Pagi itu sejuk. Udara membawa aroma basah dari tanah yang belum lama diguyur hujan malam. Embun masih menempel di ujung daun singkong dan bayangan pepohonan jatuh panjang di jalan-jalan kecil desa.
Aku keluar rumah tanpa rencana. Tanpa tujuan. Hanya mengikuti langkah kakiku sendiri. Seperti sesuatu di dalam diriku yang tak ingin duduk diam lagi. Rumah terlalu penuh dengan tanda tanya. Aku butuh menjauh, walau hanya sebentar.
Langkahku menuntunku ke arah sekolah tua di ujung desa.
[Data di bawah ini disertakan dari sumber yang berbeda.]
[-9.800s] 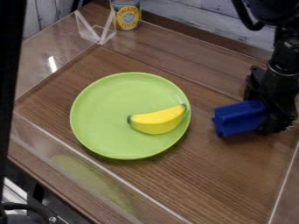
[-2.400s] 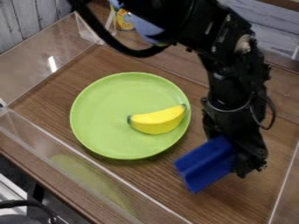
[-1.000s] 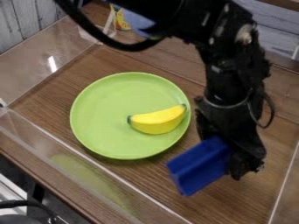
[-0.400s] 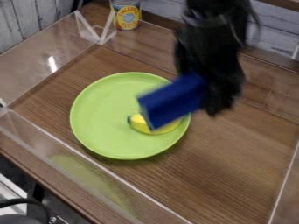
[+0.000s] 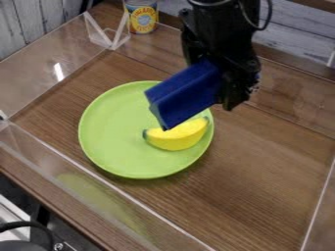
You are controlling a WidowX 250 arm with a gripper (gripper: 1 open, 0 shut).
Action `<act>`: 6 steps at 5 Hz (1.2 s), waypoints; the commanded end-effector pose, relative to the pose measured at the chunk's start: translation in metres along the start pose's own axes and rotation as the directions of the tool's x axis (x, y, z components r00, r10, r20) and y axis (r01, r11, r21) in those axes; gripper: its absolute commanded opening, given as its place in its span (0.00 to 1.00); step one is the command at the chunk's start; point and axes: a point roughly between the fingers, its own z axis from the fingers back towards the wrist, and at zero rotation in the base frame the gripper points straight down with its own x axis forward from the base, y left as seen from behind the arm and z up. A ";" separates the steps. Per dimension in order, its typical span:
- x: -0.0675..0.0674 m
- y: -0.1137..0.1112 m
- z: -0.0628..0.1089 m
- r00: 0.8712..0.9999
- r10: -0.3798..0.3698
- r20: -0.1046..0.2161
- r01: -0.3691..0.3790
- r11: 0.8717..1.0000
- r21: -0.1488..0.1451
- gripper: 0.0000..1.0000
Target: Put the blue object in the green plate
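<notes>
your gripper [image 5: 225, 86] grips the blue object [image 5: 183, 95], tilted above the green plate [image 5: 112, 132]; a banana [image 5: 179, 135] lies on the plate right beneath it.

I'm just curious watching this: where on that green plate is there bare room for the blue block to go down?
The green plate is bare across its left and near parts, from the rim to the banana. The right side is crowded: the banana lies there, and the gripper holds the blue block tilted above it.
</notes>
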 end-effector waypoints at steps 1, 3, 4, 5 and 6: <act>0.005 0.006 0.002 0.999 0.026 0.030 -0.027 1.000 0.017 0.00; 0.006 0.011 -0.005 0.997 0.069 0.036 -0.070 0.997 0.025 0.00; 0.007 0.011 -0.008 0.995 0.090 0.042 -0.091 0.995 0.029 0.00; 0.006 0.012 -0.010 0.993 0.106 0.047 -0.107 0.994 0.032 0.00; 0.006 0.012 -0.012 0.991 0.122 0.054 -0.124 0.992 0.034 0.00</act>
Sekolah dasar itu tampak sepi. Gerbangnya setengah terbuka, cat dindingnya mulai memudar, tapi aku mengenali setiap retaknya. Aku pernah berdiri di halaman ini, anak kecil dengan rambut dikepang dua, mengenakan seragam yang kebesaran dan tatapan yang selalu waspada. Waktu itu, tidak banyak orang yang mau duduk di sebelahku.
Kecuali satu orang.
“Lho... Rembulan?” suara berat menyapaku dari arah pos kecil di sisi gerbang.
Aku menoleh. Pak Dirman, penjaga sekolah, berdiri dengan termos teh di tangan, kemeja lusuhnya terbuka di bagian kerah. Wajahnya masih sama: berkerut, tapi hangat. Aku tersenyum kecil, spontan.
“Pagi, Pak.”
“Kok pagi-pagi udah keluyuran? Libur, kan?” Ia duduk di bangku kayu di depan pos jaga dan menepuk sisi bangku satunya. Aku duduk di sana, seperti dulu.
Kami mengobrol ringan. Tentang tanaman yang makin sulit tumbuh. Tentang anak-anak zaman sekarang yang lebih sering menunduk ke layar ketimbang menatap langit. Tapi seperti biasa, obrolan dengan Pak Dirman tidak pernah hanya tentang hal-hal biasa.
“Aku dulu suka ke sini,” kataku pelan. “Kalau lagi nggak kuat di kelas. Kalau teman-teman mulai bilang aku aneh lagi.”
Ia mengangguk pelan. “Aku ingat. Kamu suka bawa buku gambar. Duduk diem di bawah pohon.”
Aku tertawa, meski rasanya pahit.
“Dulu Bapak satu-satunya orang yang nggak takut ngobrol sama aku,” ujarku.
Pak Dirman mengangguk lagi. Tapi kali ini matanya menatapku dalam.
“Kamu tahu, Bulan... hal-hal yang datang dari dalam, tidak akan ke mana-mana. Mereka bukan untuk disembuhkan. Tapi untuk diajak kenalan.”
Aku diam. Tapi aku mendengarkan.
“Jawaban dari semua pertanyaanmu,” lanjutnya, “kadang justru udah ada... bahkan sebelum kamu sempat bertanya.”
Ia memandangi langit sebentar, lalu menatapku lagi. “Yang penting, jangan hilang dari dirimu sendiri. Pegang apa pun yang kamu tahu bisa membuatmu bahagia. Yang bikin kamu merasa utuh. Jangan lepas.”
Kata-kata itu masuk pelan-pelan ke dalam dadaku. Bukan seperti petuah, tapi seperti kunci. Seolah ada pintu di dalam diriku yang baru saja terbuka.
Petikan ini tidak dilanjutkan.